Garland Pipe Organs, Inc.
Would not be here if I had not grown up in a church that had a good organ, good music, good acoustics, a real music program, and an organist and a family who were there to guide. It’s an unusual field and there are so few of us. It’s a gift. I feel very blessed.
Garland Pipe Organs was founded in 1982. Our staff consists of seven full time positions many of which hold degrees in organ performance, piano, voice, and Industrial Arts. Our facility located in Fort Worth, Texas totals 6,600 square feet. Founder and tonal director Dan Garland has been involved in music for worship for forty years.
Our instruments incorporate both electro-mechanical and electro-pneumatic action. Tonal design is tailored for each instrument depending on the size of the instrument, cubic space in which it is to be installed, the acoustic environment in which it will be heard, and the desires of the client. In basic terms we build instruments in the best of the American eclectic design with a lean toward the English tradition. Instruments are as small as four ranks and as large as 160 ranks. All our instruments both large and small incorporate a significant number of foundation stops.

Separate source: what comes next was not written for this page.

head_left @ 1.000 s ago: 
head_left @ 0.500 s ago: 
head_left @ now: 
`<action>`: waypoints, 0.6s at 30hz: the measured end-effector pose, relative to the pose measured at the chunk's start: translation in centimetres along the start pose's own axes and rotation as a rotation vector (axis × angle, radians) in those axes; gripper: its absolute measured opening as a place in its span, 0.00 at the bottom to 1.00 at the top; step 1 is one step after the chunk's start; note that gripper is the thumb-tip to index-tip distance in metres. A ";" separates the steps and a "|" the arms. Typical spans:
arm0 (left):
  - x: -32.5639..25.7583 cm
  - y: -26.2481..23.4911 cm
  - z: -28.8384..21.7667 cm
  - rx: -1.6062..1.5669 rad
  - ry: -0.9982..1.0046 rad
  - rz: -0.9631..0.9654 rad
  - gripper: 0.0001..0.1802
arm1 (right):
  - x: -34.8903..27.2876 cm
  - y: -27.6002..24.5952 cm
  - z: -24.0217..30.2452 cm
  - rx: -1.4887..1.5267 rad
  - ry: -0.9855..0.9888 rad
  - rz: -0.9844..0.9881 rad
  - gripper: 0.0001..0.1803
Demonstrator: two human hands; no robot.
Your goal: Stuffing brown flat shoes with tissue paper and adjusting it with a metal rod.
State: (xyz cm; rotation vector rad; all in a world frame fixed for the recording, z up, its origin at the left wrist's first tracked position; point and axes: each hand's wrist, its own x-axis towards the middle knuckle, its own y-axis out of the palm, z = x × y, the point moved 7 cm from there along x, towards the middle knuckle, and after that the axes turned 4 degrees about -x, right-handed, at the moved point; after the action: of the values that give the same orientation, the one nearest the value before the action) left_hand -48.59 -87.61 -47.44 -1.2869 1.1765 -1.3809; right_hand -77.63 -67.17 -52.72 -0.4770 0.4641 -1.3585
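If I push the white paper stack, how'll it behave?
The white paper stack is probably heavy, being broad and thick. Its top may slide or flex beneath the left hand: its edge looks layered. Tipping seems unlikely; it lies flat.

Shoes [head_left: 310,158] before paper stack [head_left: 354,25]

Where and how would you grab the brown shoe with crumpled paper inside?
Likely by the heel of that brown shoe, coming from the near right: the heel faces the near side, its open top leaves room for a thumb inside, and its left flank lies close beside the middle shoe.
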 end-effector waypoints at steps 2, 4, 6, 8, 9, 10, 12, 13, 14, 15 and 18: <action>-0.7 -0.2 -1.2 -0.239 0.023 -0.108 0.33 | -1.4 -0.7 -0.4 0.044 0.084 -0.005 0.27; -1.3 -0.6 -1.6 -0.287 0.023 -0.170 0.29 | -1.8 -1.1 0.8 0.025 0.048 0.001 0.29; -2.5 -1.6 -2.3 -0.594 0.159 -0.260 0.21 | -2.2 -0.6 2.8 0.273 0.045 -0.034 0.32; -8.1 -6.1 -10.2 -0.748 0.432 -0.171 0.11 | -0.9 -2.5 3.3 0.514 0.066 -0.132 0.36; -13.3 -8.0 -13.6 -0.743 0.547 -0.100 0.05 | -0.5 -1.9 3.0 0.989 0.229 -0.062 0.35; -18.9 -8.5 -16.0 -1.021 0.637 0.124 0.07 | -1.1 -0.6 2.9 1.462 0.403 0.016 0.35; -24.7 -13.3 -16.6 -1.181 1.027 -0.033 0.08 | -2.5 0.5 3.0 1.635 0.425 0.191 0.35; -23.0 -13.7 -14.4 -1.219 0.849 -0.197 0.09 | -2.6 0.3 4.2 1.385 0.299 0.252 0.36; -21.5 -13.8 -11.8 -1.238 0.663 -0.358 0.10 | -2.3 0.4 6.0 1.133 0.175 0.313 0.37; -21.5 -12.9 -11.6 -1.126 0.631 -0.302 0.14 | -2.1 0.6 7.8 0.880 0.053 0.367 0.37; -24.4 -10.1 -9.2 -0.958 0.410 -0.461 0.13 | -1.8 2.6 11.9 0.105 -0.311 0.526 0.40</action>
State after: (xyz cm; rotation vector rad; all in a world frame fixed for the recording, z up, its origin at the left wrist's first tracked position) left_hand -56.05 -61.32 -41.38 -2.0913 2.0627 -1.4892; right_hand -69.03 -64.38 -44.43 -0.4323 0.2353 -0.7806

We always have an open ear to the desire of the client and work with them to obtain the final design of the project. Whenever possible we offer firm advice in regard to other elements of the space including acoustic, structural, and visual design. Since a majority of our instruments are placed in houses of worship our most important goal is to build an instrument that will lead the congregation in hymn singing and be useful in all other elements of weekly worship.
Our goal is to excite and satisfy those who play our instruments and inspire those who hear our instruments. Our standard is to provide a large pallet of colors as to allow instruments to properly realize organ literature from all periods. In addition to building and rebuilding instruments we maintain approximately 100 instruments. One of our most rewarding experiences was building a new instrument of eighty ranks for the famous Ralph Adams Cram Chapel at St. George's School in Newport, Rhode Island.